| Exercise requirements |
Copy out each line from the start of the material below until the line with "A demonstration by", that line included.

| Collected data |
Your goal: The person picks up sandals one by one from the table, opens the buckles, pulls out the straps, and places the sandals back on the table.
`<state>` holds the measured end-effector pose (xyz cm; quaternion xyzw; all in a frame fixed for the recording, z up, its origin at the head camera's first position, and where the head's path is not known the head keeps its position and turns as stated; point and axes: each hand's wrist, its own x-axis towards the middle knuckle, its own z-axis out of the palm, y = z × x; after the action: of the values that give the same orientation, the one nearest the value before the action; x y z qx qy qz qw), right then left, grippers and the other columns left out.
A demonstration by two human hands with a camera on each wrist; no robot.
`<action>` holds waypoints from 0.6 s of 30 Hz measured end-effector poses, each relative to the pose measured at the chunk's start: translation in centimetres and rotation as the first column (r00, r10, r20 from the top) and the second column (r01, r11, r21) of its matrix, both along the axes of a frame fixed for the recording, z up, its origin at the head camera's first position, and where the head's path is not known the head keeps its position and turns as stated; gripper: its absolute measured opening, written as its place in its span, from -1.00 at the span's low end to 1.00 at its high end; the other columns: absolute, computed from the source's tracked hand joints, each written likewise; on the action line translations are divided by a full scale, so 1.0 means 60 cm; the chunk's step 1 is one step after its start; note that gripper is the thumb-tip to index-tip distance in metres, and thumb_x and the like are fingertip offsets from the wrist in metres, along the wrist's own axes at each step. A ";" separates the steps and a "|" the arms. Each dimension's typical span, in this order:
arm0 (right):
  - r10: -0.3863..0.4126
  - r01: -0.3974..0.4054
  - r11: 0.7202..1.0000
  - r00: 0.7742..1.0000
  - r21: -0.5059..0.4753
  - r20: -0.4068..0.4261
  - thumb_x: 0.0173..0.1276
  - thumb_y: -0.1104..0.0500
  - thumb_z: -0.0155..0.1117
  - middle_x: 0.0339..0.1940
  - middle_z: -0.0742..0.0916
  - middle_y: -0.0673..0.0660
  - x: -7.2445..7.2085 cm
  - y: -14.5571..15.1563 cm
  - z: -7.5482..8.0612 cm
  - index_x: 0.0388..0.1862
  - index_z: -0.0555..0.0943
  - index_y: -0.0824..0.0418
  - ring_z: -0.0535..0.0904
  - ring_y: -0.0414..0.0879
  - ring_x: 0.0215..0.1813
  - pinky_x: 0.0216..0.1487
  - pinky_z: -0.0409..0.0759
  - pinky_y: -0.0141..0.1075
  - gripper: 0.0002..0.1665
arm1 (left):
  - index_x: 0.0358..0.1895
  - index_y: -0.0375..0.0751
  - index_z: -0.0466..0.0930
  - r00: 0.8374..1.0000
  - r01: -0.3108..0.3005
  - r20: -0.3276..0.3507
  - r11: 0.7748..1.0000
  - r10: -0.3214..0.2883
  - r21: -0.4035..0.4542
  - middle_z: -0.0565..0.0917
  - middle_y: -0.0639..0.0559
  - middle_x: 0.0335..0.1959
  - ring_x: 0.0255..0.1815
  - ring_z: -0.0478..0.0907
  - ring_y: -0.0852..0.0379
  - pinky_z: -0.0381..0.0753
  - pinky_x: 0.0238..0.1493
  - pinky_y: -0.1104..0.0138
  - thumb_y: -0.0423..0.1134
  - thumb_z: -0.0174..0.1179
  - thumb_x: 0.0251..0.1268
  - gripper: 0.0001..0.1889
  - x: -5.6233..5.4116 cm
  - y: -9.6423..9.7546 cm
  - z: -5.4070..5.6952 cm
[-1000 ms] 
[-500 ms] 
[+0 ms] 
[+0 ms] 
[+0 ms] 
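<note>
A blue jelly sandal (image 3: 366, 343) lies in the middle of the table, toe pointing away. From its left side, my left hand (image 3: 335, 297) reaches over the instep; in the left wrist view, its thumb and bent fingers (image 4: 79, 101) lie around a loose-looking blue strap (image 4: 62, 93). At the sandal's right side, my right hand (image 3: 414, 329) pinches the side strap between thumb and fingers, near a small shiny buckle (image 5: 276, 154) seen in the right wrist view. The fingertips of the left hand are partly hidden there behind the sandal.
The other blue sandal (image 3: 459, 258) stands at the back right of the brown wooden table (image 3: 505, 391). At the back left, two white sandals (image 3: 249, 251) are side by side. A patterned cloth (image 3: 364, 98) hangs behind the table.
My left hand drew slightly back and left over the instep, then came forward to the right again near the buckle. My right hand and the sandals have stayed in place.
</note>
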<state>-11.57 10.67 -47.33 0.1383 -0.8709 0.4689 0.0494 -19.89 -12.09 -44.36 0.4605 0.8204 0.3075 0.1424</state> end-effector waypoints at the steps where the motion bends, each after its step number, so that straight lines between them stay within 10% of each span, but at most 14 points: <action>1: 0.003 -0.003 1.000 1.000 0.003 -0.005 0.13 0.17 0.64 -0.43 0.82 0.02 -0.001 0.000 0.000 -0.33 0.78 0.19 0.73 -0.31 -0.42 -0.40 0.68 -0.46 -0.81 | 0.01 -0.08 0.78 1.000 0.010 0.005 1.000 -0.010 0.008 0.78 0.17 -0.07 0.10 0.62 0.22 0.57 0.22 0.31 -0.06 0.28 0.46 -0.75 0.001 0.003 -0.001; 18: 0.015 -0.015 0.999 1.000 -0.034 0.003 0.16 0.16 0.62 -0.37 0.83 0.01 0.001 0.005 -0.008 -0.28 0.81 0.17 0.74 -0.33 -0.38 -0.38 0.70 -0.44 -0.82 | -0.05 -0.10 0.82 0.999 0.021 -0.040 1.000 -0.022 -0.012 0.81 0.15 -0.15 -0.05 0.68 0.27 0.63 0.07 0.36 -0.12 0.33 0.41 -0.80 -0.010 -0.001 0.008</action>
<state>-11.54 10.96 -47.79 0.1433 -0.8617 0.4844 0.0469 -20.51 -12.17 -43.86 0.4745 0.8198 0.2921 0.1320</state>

| Answer box |
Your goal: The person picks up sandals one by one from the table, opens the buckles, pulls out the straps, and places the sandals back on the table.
`<state>` holds the measured end-effector pose (xyz cm; quaternion xyzw; all in a frame fixed for the recording, z up, its origin at the head camera's first position, and where the head's path is not known the head keeps its position and turns as stated; point and axes: each hand's wrist, its own x-axis towards the middle knuckle, its own z-axis out of the palm, y = z × x; after the action: of the values that give the same orientation, the one nearest the value before the action; x y z qx qy qz qw), right then left, grippers and the other columns left out.
A demonstration by two human hands with a camera on each wrist; no robot.

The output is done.